In the field of inequality, this year the foundation launched a strategic partnership with the United Nations Research Institute for Social Development (UNRISD). UNRISD addresses social and ecological issues across the boundaries of research and policy fields. The recently established global research network on a new socio-ecological social contract brings together not only scientists but also practitioners from around the world. UNRISD focuses on making sustainable development strategies more equitable and inclusive to reduce inequalities across social, economic, and environmental dimensions. One of the ways UNRISD does this is by incorporating previously neglected bodies of knowledge, such as indigenous knowledge and practical experience, into analyses and policy recommendations.

In addition to collaboration on the issues, the Robert Bosch Stiftung also supports the overarching initiatives of the United Nations. As part of the UN General Assembly in September 2021, UN Secretary-General António Guterres presented the report "Our Common Agenda." It is an ambitious action plan for the next 25 years that contains concrete measures for what António Guterres calls inclusive, networked, and effective multilateralism. The report emerged from an extensive consultation process as part of the United Nations' 75th anniversary in 2020 and ties in with existing development goals such as the 2030 Agenda. As a result of the war in Ukraine, measures included in the report to preserve and build peace, such as the New Agenda for Peace, have taken on new urgency.

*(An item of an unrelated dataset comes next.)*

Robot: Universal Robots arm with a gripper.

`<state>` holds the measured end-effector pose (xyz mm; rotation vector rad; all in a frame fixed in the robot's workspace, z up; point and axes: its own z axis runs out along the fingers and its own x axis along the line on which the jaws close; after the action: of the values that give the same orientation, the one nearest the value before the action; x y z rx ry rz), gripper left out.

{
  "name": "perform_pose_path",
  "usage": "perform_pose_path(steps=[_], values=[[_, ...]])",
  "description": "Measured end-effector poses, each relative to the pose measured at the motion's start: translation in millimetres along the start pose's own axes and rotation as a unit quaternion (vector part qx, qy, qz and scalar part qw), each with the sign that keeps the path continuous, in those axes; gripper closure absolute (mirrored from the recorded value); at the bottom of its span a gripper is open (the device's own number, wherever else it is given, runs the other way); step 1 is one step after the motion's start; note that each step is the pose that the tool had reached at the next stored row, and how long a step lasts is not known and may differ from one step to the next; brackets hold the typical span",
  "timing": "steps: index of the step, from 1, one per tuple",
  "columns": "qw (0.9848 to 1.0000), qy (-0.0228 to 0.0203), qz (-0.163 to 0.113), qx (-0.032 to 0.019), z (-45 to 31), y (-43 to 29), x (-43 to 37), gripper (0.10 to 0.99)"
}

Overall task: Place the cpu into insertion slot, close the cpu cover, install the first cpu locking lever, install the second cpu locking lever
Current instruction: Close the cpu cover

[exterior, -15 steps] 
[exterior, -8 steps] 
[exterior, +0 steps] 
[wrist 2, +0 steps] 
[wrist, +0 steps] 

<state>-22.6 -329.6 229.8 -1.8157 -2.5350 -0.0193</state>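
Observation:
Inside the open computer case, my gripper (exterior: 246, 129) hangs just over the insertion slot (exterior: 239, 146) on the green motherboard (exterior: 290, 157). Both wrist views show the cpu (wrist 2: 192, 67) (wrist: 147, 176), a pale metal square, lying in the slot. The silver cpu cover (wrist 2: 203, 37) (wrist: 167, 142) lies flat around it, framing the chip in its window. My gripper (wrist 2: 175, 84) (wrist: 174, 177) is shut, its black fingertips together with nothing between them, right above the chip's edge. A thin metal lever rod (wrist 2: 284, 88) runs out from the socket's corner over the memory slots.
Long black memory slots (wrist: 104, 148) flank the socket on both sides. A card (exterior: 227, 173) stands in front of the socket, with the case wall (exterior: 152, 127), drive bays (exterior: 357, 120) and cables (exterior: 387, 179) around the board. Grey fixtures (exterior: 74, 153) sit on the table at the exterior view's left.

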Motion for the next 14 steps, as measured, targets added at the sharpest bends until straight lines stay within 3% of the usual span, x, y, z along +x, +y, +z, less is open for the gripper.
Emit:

Philanthropy can take risks and seek unconventional solutions

These examples illustrate our approach: not to view global challenges and phenomena in isolation, but always as interdependencies; to work on solutions in partnership and across sectoral boundaries and to act as a mediator between stakeholders; to embed local knowledge and action in international processes; to support evidence-based policymaking; to provide long-term support beyond projects and to support actors and organizations as flexibly as possible in their development.

We strongly endorse the rigorous participation of civil society, for example within the framework of Our Common Agenda. We aim to strengthen its independence, its capacity to act, and resilience.

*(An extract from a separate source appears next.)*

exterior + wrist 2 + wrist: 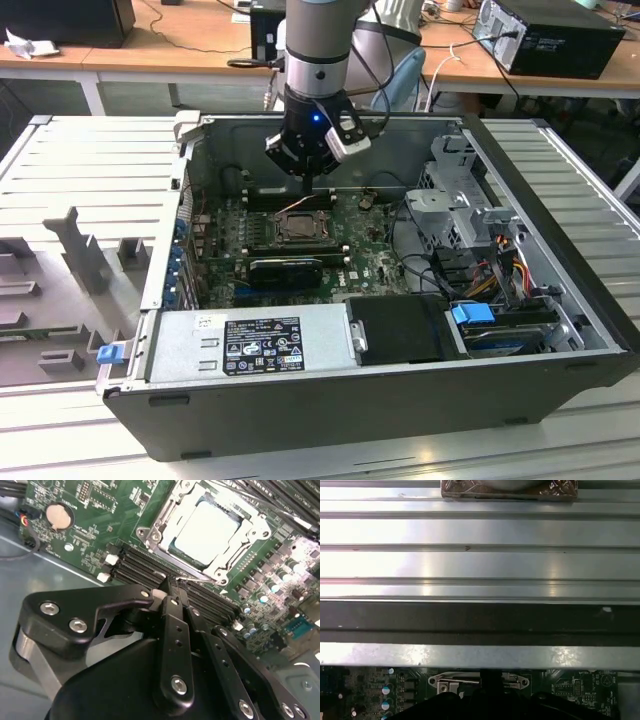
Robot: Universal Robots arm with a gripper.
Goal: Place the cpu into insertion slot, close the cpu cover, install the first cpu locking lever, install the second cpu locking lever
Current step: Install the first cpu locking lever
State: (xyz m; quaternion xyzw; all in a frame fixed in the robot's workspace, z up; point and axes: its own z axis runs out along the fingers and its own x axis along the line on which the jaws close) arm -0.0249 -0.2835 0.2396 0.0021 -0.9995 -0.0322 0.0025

The challenges we face require an inclusive approach: inclusive of geographies, of opinions and more inclusive of actors from all sectors: governments and international organizations, the private sector and the technical community, academia, civil society, and other relevant stakeholders. The most promising approach to multilateral cooperation means leveraging the expertise of civil society organizations, the reach of governments, the innovation and independence of philanthropy, and the efficiency of the private sector.

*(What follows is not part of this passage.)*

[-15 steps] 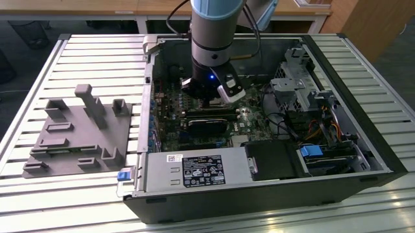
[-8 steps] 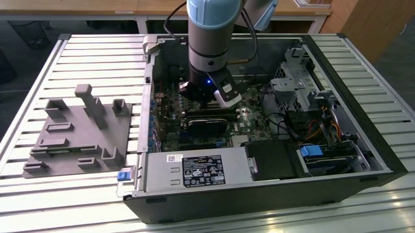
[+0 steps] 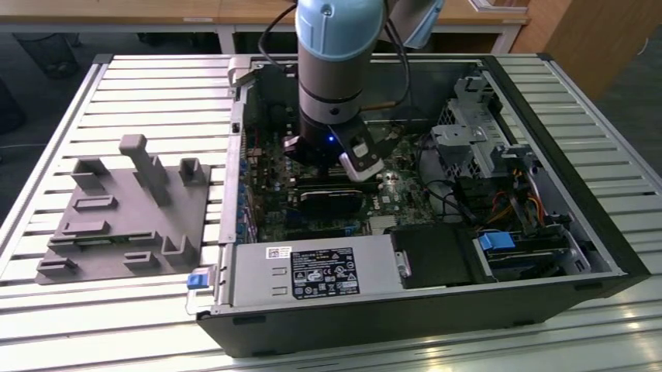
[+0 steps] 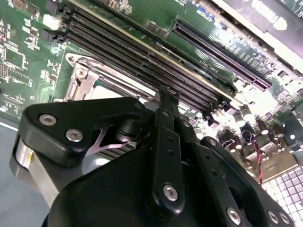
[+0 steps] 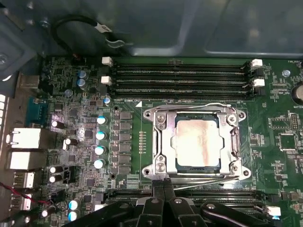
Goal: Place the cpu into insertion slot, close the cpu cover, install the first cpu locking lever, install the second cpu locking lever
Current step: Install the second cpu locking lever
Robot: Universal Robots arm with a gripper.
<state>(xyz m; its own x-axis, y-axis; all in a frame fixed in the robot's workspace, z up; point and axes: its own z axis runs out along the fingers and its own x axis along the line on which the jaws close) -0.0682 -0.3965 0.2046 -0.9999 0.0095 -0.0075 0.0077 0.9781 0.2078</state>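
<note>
In the first wrist view the cpu [image 5: 196, 144], silver-grey with a smudged top, lies in the insertion slot [image 5: 150, 115] on the green board. The cpu cover [image 5: 165, 144] lies flat around it. One thin wire locking lever [image 5: 189, 105] runs along the socket's side by the memory slots. A second lever [image 5: 203, 178] runs along the opposite side. My gripper [image 5: 164, 183] is shut, its black fingertips [image 5: 168, 184] together right at that second lever's end. The second wrist view has the gripper [image 4: 165, 94] beside the socket's metal frame [image 4: 87, 75]. From the exterior view the arm [image 3: 331, 93] reaches down into the open computer case.
Long black memory slots [image 5: 180, 78] lie beside the socket. A black graphics card [image 3: 331, 203] sits near the gripper. The case walls [image 3: 559, 155], drive cage [image 3: 470, 132] and power supply [image 3: 310, 271] hem in the board. A grey fixture [image 3: 124, 209] stands on the slatted table at the exterior view's left.
</note>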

Philanthropy is still largely mistaken as solely a beneficial source of funding. In fact, philanthropy has professionalized with a view to impact, and today offers much more than money: independent from breaking news and election cycles, it can take risks, and search for exemplary solutions to local, regional, national, and global issues. Philanthropy can reach out to parts of society that neither governments nor businesses reach – and can support citizens to participate and forge partnerships across sectors.

Beyond being a source of finance, philanthropy needs to fulfill its potential as a catalyst for solutions to the challenges we face.

Sandra Breka Profil rund grau 30p
Foto: Gene Glover


Sandra Breka is CEO of the Robert Bosch Stiftung.